Two different women making history - and making a difference in my professional life - in their own, unique ways. Yet, they have one thing in common. I met both these women at my very first Startup Champions Network (SCN) Summit in Portland Oregon, three years ago this month. I made an intentional decision to join and get connected to a community of peers. As a result of that one commitment, that one decision in my own personal history, I am now forever changed through these two relationships and the many others that I have gained through my membership in SCN. As ecosystem builders, we are all stronger together.
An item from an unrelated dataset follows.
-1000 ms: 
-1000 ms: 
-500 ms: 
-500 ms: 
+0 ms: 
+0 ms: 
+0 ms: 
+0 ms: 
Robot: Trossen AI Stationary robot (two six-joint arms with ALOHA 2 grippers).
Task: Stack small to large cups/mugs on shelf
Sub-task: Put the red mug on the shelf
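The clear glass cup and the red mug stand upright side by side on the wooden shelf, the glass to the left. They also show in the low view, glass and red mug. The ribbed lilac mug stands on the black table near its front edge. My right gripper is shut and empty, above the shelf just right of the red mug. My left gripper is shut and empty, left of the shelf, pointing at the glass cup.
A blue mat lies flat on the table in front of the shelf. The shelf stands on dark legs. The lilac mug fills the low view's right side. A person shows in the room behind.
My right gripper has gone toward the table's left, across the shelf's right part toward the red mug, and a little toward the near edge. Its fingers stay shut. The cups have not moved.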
As women ecosystem builders, these relationships can also serve a deeper purpose - a healing of the soul and a support system that feeds us on many levels.
I have gained so much as a result of my membership with SCN. It is for that reason that I stepped up to host this spring’s summit in Forward Cities’ hometown of Durham and the surrounding Triangle region. We are excited to welcome fellow ecosystem builders from around the country and from across the region together to build new connections, forge new relationships, and spark unlimited opportunities for collaboration. It is my greatest hope that this summit will, someday, be a topic of a similar blog written by another woman ecosystem builder reflecting on the life-giving relationships that were born out of first meetings here in the Triangle.
Let’s make history!
About the Author
Fay serves as the President of Forward Cities, where she oversees organizational strategy and serves as the executive lead of the ESHIP Communities initiative. In addition, Fay is a dedicated advocate for the emerging profession of ecosystem building, and as a founding member of Ecosystems Unite. Beyond her formal roles, she is a sought after presenter, trainer, and thought leader on the topic of equitable entrepreneurial ecosystem building. Never one to be content with status quo, Fay has also recently begun addressing a new need in local communities: ecosystem healing–helping pivot ecosystems and institutions in this time of the dual COVID-19 and systemic racial injustice pandemics.